You want to split this PDF into chunks and attach metadata to each chunk.

---

### **Step 1: Split the Document**
Use a text splitter to divide the document into smaller chunks.

---

### **Step 2: Attach Metadata**
For each chunk, attach metadata like:
- `source`: The name of the document (e.g., `"document.pdf"`).
- `page`: The page number the chunk came from.
- `section`: The section the chunk belongs to (e.g., `"Introduction"`, `"Conclusion"`).

---

### **Example: Splitting with Metadata**

```python
from langchain.text_splitter import CharacterTextSplitter

# Sample text with metadata
text = """
Introduction
Generative AI is a type of artificial intelligence that can create new content, such as text, images, or music. 
It works by learning patterns from existing data and using those patterns to generate new, similar data.

Main Content
Large Language Models (LLMs) like GPT-4 are examples of generative AI models. They are trained on vast amounts of text data and can generate human-like text.

Conclusion
In conclusion, generative AI has the potential to revolutionize many industries, from healthcare to entertainment.
"""

# Initialize the splitter
splitter = CharacterTextSplitter(
    chunk_size=100,  # Each chunk will have up to 100 characters
    chunk_overlap=20  # Overlap of 20 characters between chunks
)

# Split the text
chunks = splitter.split_text(text)

# Attach metadata to each chunk
metadata = [
    {"source": "document.pdf", "page": 2, "section": "Introduction"},
    {"source": "document.pdf", "page": 6, "section": "Main Content"},
    {"source": "document.pdf", "page": 51, "section": "Conclusion"}
]

# Combine chunks with metadata
chunks_with_metadata = [
    {"text": chunk, "metadata": metadata[i]} 
    for i, chunk in enumerate(chunks)
]

# Print the chunks with metadata
for chunk in chunks_with_metadata:
    print(f"Text: {chunk['text']}")
    print(f"Metadata: {chunk['metadata']}\n")
```

**Output**:
```
Text: Introduction
Generative AI is a type of artificial intelligence that can create new content, such as text, images, or music.
Metadata: {'source': 'document.pdf', 'page': 2, 'section': 'Introduction'}

Text: It works by learning patterns from existing data and using those patterns to generate new, similar data.
Metadata: {'source': 'document.pdf', 'page': 2, 'section': 'Introduction'}

Text: Main Content
Large Language Models (LLMs) like GPT-4 are examples of generative AI models. They are trained on vast amounts of text data and can generate human-like text.
Metadata: {'source': 'document.pdf', 'page': 6, 'section': 'Main Content'}

Text: Conclusion
In conclusion, generative AI has the potential to revolutionize many industries, from healthcare to entertainment.
Metadata: {'source': 'document.pdf', 'page': 51, 'section': 'Conclusion'}
```

---

## **5. Benefits of Splitters with Metadata**

1. **Context Preservation**:
   - Metadata helps the LLM understand the context of each chunk, improving response accuracy.

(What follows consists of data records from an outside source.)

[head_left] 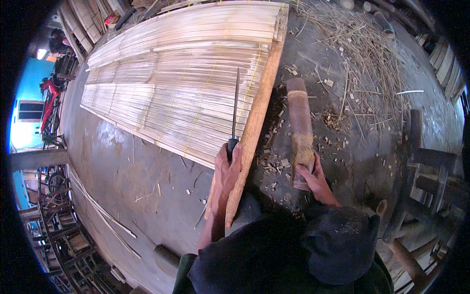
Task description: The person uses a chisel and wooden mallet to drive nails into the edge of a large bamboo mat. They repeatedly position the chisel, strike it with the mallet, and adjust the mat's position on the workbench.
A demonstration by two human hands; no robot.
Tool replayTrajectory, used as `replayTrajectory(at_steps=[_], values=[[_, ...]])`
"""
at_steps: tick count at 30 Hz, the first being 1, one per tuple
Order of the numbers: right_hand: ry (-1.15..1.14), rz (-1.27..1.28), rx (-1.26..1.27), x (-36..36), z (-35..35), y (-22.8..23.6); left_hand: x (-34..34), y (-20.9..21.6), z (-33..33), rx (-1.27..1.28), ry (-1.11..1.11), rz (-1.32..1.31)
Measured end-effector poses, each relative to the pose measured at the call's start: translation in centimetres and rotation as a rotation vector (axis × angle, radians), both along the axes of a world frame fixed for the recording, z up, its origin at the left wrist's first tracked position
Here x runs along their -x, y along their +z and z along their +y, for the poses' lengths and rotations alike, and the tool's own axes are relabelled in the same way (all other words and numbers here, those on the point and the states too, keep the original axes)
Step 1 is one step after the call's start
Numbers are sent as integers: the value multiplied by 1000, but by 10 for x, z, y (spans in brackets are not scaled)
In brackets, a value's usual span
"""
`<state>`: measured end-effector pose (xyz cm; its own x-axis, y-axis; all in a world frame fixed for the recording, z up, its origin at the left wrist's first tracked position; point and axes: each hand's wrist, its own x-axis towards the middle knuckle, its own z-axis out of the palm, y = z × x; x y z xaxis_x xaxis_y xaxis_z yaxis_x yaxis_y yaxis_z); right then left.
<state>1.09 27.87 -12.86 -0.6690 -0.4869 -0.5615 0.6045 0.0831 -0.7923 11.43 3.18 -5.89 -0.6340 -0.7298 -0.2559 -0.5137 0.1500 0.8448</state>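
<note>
My left hand is wrapped round the black handle of a knife, its long, narrow blade pointing up and away from me. Beneath the blade lies a large mat of split bamboo slats, tied with yellow string. A wooden beam runs along the mat's right edge, close to my left hand. To the right of it, my right hand grips the near end of a thick brown bamboo section, thumb on top. That piece points away from me, with a pale ring near its far end.
Small bamboo chips litter the floor around the bamboo section. A heap of thin shavings spreads at the far right. Dark wooden frames stand at the right. Long strips and a dark-handled tool lie at the left.
</note>
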Motion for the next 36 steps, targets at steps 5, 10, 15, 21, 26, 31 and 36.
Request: replayTrajectory(at_steps=[5,10,15,21,26,31,36], values=[[13,35,17,0,0,-4,6,-14,0,29,-73,12],[40,76,-22,0,4,-13,15,-21,-3,98,-110,-12],[43,58,0,1,2,-6,21,-19,-17,71,-135,-51],[51,83,-46,3,0,-7,24,-19,-30,72,-195,-90],[42,67,-28,3,0,-9,24,-24,-35,83,-212,-107],[36,49,-4,0,-2,-10,21,-20,-42,130,-238,-119],[38,53,-44,3,-1,-2,39,21,-52,-64,-235,-239]])
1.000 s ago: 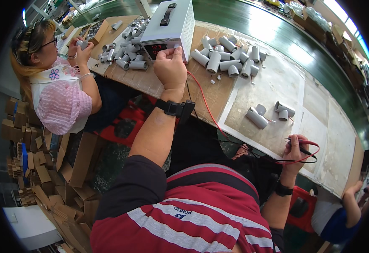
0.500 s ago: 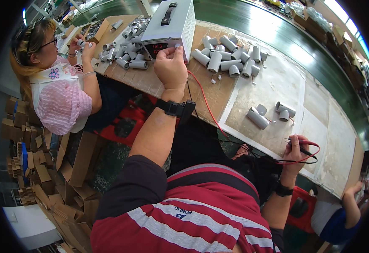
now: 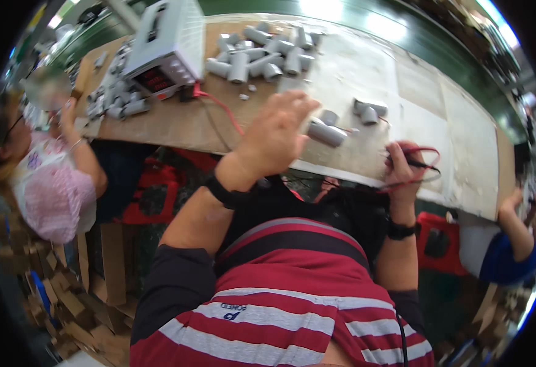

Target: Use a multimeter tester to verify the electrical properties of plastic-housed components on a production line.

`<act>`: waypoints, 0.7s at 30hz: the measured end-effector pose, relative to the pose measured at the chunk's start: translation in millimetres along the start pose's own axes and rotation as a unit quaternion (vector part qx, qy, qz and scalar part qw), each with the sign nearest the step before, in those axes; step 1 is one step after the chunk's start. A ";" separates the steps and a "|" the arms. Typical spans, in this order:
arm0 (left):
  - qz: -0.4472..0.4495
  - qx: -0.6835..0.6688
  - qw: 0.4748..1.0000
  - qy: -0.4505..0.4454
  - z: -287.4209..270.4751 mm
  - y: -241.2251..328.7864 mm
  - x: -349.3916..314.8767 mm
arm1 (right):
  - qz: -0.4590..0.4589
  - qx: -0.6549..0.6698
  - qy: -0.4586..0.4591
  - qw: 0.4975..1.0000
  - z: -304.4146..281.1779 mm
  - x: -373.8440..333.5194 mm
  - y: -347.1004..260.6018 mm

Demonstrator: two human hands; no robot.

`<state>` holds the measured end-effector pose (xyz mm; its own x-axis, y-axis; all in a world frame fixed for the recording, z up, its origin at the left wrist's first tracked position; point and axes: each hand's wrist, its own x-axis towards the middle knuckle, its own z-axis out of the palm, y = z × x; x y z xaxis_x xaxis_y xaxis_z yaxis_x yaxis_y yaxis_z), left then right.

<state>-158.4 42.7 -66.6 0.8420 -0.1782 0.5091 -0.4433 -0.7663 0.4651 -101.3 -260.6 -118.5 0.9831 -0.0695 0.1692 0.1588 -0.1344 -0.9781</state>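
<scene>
Co-worker on the left: a person in a pink top (image 3: 53, 196) sits at the near edge of the table, one hand raised by the face.
Small parts: a cluster of short grey cylinders (image 3: 118, 104) lies on the table (image 3: 176, 125) just left of the meter box.
Meter box: a white box with a red number display (image 3: 161, 46) stands tilted at the far left part of the table; a red wire (image 3: 222, 107) runs from its front toward the person.
Far pile: more grey cylinders (image 3: 262, 52) lie heaped beyond the left hand, right of the box.
Left hand: the left hand (image 3: 277, 134) hovers over the table edge, fingers spread wide and slightly curled, holding nothing; a black watch (image 3: 228, 192) sits on the wrist.
Nearest cylinder: one grey cylinder (image 3: 328, 131) lies on its side just right of the left fingertips, close to them; I cannot tell whether they touch.
Pair beyond: two more cylinders (image 3: 369, 111) lie near it, farther from the person.
Right hand: the right hand (image 3: 405, 165) rests at the near table edge, closed around black and red test probes (image 3: 418, 162), with red wire looped about it.
Far right: another person's arm in a blue sleeve (image 3: 503, 257) reaches up to the table edge.
</scene>
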 end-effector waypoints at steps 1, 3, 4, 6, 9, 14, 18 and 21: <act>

2. **Efficient Retrieval**:
   - Metadata allows you to filter and retrieve only the most relevant chunks.

3. **Traceability**:
   - You can trace back each chunk to its original source for debugging or auditing.

4. **Advanced Workflows**:
   - Metadata enables complex workflows, such as filtering chunks based on specific criteria (e.g., only use chunks from the "Conclusion" section).